Introduce a **Solar-Powered Coffee Maker** designed for environmentally conscious consumers. It should highlight market research, development, testing, branding, marketing strategy, and execution. Detail how it appeals to eco-friendly coffee enthusiasts and differentiates from traditional electric coffee makers.

First Response:

Product: Solar-Powered Coffee Maker

Launch Overview:

In response to increasing environmental concerns and the growing demand for sustainable lifestyle products, the Solar-Powered Coffee Maker was introduced...

Now we introduce the Iterative Refinement Prompt:

Given the initial marketing plan for our solar-powered coffee maker, which focuses on sustainability and innovation, how can we refine our approach to improve audience engagement and adoption rates? Please suggest adjustments or additions that could enhance our strategy, taking into account emerging consumer behaviors and competitive market analysis.

Personalized Prompting


Personalized Prompting: Tailoring your prompt to receive a response back that is directly relevant (personalized) to your situation and/or needs.

Based on your understanding of marketing principles, sustainable product trends, and consumer behavior analytics, what comprehensive strategies would you recommend for the successful launch of a solar-powered coffee maker, considering the general objectives of maximizing reach, engagement, and positive reception among a broad yet sustainability-conscious audience?

Exploratory Prompting


Exploratory Prompting: Encourage the model to generate new ideas or hypotheses to explore new concepts.
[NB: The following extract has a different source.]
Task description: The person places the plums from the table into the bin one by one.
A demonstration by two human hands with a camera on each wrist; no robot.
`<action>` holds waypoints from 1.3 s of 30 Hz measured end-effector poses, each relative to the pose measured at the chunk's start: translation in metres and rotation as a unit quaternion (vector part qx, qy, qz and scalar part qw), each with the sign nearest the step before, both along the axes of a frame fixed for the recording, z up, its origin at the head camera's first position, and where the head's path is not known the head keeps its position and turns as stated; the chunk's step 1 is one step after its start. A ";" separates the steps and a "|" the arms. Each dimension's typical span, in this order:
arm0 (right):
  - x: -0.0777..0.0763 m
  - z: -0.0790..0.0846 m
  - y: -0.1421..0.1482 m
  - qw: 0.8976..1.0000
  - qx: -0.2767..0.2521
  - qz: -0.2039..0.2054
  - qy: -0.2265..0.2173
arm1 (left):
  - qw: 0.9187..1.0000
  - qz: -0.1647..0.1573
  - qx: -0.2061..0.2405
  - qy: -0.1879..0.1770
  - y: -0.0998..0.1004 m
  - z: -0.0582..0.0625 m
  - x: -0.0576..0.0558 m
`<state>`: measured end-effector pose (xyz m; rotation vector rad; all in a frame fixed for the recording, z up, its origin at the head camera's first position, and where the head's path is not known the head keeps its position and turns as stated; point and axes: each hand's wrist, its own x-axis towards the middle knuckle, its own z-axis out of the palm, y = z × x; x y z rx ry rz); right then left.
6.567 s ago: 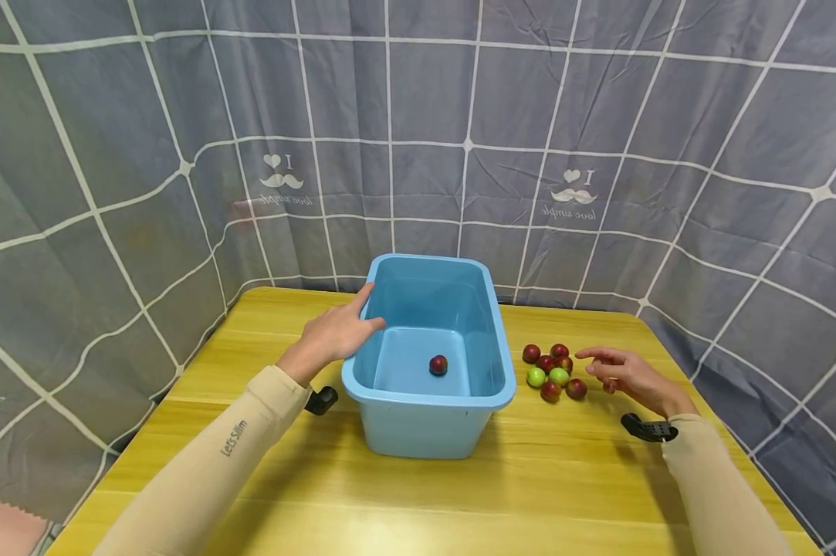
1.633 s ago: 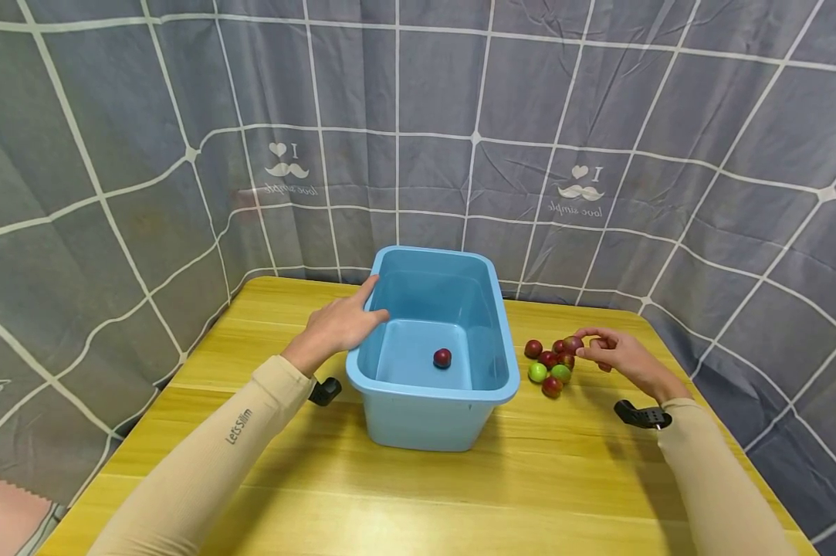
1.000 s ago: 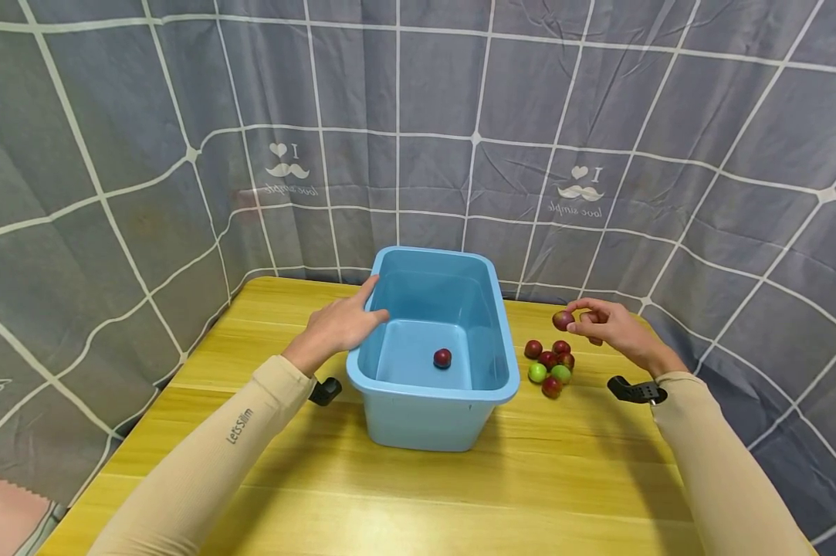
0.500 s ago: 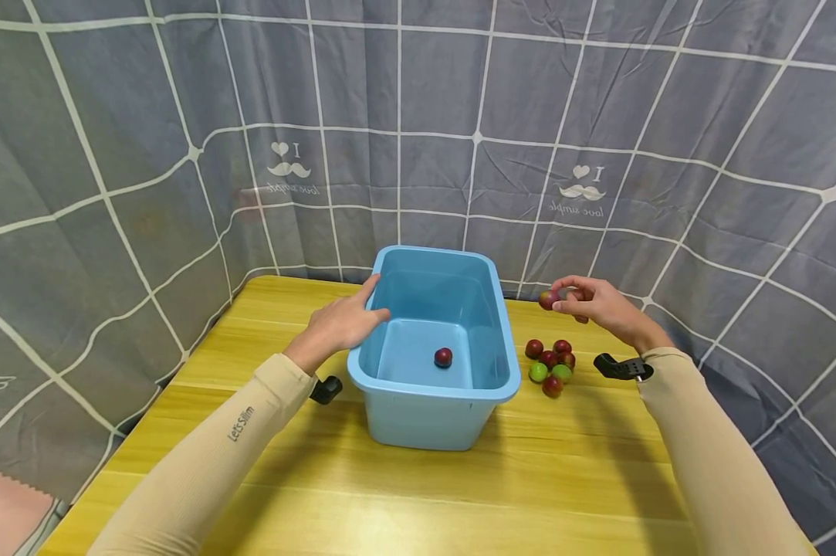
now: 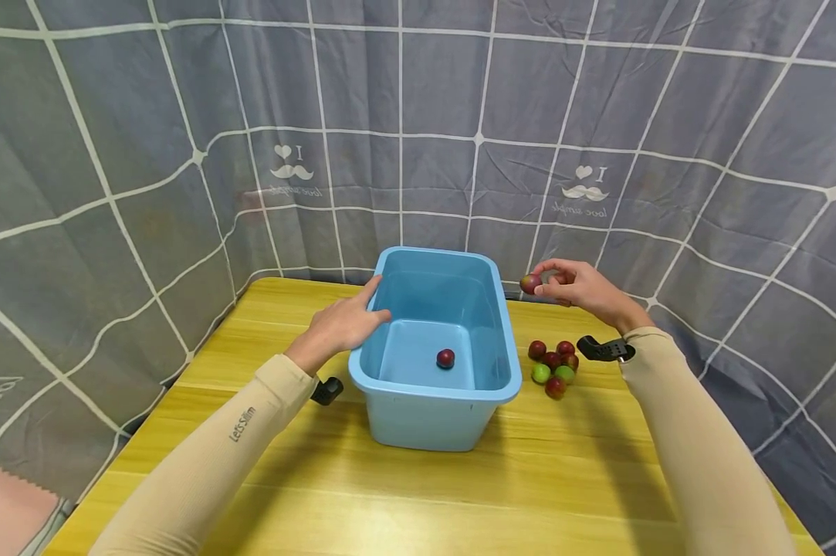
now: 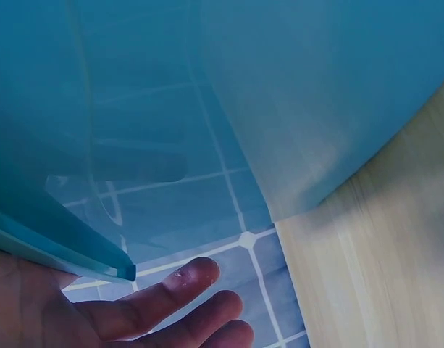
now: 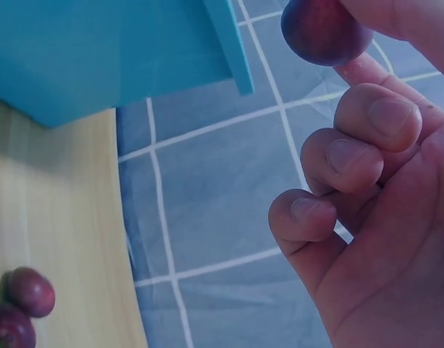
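Observation:
My left hand holds the left rim of a light blue plastic tub, the thumb reaching over to the inside. From the left wrist, its other fingers show loosely bent outside the wall. One dark red plum lies on the tub's floor. Raised off the table, to the right of the tub's far end, my right hand pinches a reddish plum between thumb and index finger. The right wrist view shows this plum at the fingertips, the remaining fingers curled under.
A cluster of several red plums and two green ones sits on the wooden table, right of the tub. A grey curtain with white grid lines hangs behind the table and along both sides.
My right hand took a plum from the cluster's right side, lifted it and carried it left and away from me towards the tub. My left hand stays on the rim.

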<state>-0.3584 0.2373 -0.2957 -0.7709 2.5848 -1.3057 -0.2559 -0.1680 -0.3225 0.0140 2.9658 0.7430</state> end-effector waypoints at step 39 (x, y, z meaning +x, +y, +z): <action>-0.030 0.035 -0.114 0.981 0.167 0.098 0.012 | 1.000 0.001 -0.001 0.003 -0.001 -0.001 0.001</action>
Exploring the depths of your knowledge on consumer behavior, trends in sustainability, and effective marketing strategies, what insights can you share regarding the potential obstacles and prospects encountered when introducing a solar-powered coffee maker to the market? Delve into the crucial aspects that should be taken into account for successful marketing and broad consumer adoption. Furthermore, can you suggest inventive marketing tactics that could distinctly highlight the product's sustainable and innovative features in a competitive landscape?